Exercise requirements:
Once "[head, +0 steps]" turns up in a line below, reproduce that line and those after it exactly, stopping after the line with "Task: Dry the"; leave pictures out.

Source records:
□ □ □ □ □ □ □

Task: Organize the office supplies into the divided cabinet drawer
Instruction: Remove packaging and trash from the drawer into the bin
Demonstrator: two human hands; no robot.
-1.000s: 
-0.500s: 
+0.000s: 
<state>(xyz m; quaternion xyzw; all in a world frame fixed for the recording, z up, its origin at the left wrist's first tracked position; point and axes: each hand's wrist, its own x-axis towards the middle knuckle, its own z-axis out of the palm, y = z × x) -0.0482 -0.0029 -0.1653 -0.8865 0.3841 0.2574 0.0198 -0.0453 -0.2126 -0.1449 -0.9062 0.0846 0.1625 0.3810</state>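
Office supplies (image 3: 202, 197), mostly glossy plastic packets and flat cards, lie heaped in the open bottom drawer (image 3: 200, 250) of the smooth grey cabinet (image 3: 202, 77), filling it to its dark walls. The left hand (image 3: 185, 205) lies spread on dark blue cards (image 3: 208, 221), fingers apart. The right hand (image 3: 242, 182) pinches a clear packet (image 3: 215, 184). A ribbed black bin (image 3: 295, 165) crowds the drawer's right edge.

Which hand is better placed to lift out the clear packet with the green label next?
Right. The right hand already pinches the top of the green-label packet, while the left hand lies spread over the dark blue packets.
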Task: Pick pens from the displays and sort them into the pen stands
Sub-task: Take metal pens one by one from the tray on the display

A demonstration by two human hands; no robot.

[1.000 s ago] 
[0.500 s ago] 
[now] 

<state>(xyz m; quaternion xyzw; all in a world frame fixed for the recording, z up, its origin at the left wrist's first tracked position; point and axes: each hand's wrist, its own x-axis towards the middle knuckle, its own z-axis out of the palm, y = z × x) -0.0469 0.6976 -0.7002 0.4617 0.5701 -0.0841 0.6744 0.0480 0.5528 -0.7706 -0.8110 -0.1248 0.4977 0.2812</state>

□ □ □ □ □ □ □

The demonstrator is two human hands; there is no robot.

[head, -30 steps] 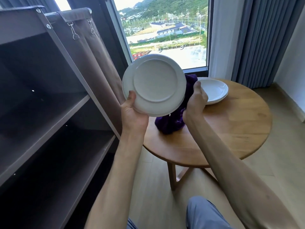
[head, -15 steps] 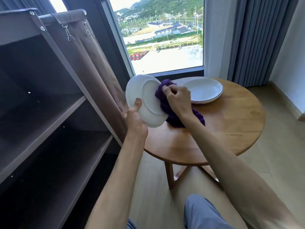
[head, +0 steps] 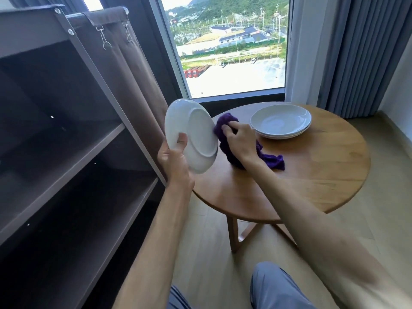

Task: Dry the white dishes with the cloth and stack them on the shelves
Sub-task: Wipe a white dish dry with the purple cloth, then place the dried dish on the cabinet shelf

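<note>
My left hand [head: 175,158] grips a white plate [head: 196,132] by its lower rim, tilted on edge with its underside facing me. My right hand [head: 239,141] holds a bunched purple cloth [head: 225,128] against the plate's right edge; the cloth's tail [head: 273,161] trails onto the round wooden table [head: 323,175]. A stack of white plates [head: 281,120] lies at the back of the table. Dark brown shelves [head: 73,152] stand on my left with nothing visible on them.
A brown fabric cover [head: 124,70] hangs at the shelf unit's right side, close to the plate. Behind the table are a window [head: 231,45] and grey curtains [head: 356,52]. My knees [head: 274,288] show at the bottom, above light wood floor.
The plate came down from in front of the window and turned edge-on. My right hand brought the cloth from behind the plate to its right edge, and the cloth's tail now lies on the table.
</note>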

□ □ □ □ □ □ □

Answer to this task:
[head, +0 steps] 

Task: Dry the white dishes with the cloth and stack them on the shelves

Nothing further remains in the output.